= The London Varsity =

University sports rivalry in London, UK

The London Varsity is an annual university sporting competition contested between the students of University College London and King's College London, the two founding colleges of the University of London. Established in 2004 by Adam Sommerfeld as an annual rugby union match, in 2014, the London Varsity expanded to include six other sports. In 2025 over 40 sporting fixtures were included in an expanded program now referred to as the London Varsity Series taking place over a week in March.

== The London Varsity Series ==

In 2014, a decision was made jointly by University College London Union and King's College London Students' Union to expand the varsity competition to include six sports in addition to the traditional rugby fixture.

Since 2014 the London Varsity series has flourished, becoming a staple feature in the calendar of both universities and now includes over 40 sporting fixtures played across one week in March.
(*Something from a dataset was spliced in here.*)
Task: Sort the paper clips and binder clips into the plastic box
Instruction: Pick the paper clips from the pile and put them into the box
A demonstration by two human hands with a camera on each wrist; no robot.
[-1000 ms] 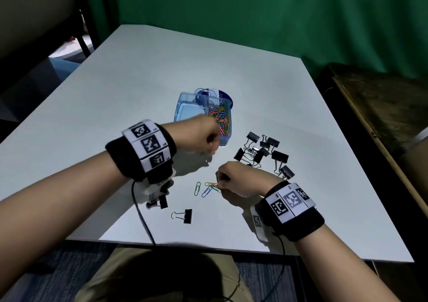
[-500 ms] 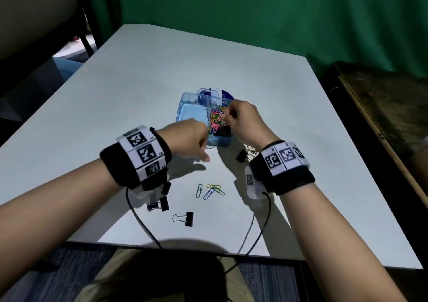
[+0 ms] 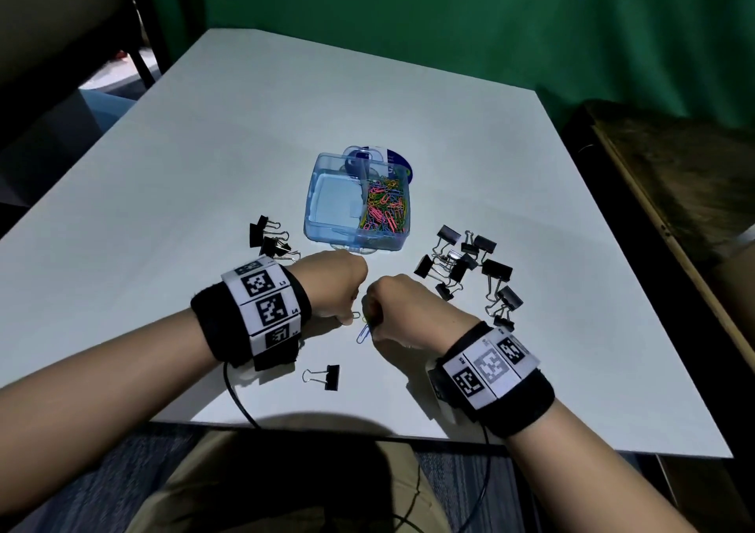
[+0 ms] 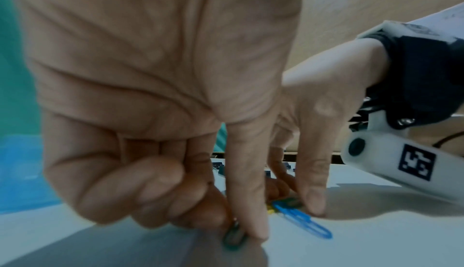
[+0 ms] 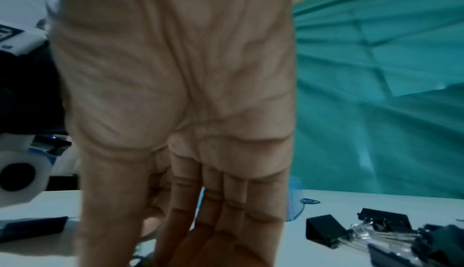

The fixtures usually include both a men's and women's game and the Hockey, Netball and Football fixtures include matches between both unions' hockey clubs as well as both unions' medics' hockey clubs. Each varsity fixture is worth one point, the university with the most points overall at the end of the series takes home the London Varsity Series title.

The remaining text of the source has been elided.